## Your goal
Please copy out every line in the records below that includes the word "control".

Extracted data below:

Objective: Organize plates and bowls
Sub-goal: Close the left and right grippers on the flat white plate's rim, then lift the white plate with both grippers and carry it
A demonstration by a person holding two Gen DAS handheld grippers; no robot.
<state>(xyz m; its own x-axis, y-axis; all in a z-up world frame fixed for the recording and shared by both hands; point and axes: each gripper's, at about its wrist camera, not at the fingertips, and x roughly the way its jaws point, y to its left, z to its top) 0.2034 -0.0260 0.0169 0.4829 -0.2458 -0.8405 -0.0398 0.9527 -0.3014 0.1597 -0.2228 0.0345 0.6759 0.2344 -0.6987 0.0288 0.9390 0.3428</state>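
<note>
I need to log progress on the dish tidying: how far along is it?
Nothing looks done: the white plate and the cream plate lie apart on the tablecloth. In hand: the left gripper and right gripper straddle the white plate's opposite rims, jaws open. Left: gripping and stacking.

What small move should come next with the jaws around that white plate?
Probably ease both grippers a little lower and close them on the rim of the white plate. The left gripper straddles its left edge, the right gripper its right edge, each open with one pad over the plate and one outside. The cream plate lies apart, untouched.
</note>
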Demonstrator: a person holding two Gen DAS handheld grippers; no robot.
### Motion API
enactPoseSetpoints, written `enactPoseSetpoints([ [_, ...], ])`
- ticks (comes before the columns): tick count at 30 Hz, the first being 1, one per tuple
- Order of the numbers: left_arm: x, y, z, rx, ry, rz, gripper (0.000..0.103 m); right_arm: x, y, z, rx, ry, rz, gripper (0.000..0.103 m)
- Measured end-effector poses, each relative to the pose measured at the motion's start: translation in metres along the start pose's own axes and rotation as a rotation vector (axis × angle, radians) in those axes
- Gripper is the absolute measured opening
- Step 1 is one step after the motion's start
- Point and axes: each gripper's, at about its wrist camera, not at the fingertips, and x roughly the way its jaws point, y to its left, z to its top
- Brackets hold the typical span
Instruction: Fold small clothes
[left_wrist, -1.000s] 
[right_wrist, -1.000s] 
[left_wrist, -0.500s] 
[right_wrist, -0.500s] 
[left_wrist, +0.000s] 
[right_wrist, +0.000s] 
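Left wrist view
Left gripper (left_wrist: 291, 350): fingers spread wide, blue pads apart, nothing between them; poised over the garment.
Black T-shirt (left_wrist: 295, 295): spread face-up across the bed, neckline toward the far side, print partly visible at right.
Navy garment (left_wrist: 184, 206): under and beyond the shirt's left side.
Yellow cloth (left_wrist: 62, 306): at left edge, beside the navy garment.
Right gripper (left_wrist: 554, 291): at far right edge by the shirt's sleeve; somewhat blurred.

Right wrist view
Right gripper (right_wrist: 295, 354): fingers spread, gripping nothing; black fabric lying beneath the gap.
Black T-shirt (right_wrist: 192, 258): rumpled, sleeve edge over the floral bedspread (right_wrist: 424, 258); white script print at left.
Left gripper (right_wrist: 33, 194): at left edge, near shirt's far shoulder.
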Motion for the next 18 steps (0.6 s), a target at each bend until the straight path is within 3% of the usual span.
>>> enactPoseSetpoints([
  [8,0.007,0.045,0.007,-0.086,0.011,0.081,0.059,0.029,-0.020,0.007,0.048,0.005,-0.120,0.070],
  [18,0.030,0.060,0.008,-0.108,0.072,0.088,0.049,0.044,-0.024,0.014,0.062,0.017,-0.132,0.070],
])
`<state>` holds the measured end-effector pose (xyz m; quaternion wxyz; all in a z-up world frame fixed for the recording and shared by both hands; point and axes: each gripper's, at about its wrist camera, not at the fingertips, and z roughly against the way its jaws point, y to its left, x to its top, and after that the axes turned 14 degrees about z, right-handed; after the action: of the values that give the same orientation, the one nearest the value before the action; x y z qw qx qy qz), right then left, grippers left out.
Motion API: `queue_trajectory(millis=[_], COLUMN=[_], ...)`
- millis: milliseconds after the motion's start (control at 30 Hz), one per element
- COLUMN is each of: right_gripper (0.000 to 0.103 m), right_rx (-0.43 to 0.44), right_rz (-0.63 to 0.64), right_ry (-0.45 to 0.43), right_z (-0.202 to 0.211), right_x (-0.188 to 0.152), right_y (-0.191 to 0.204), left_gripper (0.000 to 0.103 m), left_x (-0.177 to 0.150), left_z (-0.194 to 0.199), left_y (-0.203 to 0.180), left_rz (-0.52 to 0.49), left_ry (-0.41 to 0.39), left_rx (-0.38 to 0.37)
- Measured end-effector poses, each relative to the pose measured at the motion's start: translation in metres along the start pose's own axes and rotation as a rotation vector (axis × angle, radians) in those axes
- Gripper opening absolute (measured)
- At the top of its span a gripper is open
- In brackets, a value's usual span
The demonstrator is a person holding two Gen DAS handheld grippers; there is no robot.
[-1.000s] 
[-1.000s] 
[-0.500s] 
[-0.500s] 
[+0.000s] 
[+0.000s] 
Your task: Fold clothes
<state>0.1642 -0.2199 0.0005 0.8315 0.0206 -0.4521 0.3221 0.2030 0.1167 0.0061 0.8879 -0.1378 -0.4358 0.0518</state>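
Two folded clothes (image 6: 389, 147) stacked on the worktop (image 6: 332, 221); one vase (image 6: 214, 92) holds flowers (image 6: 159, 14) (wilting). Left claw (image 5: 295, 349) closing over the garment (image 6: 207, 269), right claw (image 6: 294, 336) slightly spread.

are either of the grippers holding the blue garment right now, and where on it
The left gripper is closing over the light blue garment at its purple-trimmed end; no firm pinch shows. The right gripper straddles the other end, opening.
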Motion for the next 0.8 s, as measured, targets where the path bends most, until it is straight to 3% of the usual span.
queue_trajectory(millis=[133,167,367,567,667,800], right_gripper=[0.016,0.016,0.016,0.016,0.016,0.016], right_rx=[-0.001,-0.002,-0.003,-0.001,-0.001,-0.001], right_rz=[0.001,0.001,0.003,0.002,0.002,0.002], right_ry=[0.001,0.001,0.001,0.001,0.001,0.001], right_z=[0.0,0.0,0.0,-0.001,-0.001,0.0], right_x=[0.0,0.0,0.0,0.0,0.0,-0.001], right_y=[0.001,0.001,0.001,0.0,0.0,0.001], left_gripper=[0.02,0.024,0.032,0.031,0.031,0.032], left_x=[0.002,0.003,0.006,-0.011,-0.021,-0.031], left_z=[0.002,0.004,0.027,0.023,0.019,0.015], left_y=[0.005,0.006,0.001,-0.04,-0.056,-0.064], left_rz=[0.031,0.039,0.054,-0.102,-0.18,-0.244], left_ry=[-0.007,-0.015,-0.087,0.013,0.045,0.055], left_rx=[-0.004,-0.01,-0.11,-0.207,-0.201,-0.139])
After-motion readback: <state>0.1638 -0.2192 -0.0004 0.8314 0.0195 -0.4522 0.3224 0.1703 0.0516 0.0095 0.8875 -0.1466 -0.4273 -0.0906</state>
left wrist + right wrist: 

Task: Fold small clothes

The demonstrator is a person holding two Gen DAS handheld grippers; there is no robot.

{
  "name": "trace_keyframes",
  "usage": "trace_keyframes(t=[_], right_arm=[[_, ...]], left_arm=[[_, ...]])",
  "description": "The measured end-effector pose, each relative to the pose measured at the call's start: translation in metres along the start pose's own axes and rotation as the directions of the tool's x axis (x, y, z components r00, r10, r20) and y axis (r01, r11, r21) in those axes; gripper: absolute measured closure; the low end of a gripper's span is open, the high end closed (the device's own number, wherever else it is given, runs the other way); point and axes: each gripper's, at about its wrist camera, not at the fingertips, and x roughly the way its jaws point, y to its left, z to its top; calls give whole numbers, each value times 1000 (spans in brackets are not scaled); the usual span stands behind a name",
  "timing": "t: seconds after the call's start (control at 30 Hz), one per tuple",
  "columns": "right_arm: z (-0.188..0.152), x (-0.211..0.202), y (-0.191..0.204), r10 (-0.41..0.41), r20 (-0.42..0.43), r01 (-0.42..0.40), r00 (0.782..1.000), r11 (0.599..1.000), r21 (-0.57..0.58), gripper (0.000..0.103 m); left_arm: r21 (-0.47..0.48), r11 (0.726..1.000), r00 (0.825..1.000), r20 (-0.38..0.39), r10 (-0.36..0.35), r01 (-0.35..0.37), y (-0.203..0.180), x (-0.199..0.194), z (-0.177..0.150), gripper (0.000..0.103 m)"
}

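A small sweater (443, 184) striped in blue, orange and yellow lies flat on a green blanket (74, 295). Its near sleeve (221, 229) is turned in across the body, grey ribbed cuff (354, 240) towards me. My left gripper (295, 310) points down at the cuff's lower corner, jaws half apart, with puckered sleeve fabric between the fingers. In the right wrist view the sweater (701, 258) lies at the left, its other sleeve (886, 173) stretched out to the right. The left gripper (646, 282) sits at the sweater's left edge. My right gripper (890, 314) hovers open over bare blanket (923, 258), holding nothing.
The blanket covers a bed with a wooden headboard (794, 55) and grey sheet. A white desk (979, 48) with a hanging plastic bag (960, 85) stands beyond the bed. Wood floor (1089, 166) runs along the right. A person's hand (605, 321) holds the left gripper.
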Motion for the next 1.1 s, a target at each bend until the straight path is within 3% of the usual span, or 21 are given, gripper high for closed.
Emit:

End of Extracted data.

## Solution to this task
- millis: milliseconds after the motion's start (control at 30 Hz), one per element
  "timing": "t: seconds after the call's start (control at 30 Hz), one per tuple",

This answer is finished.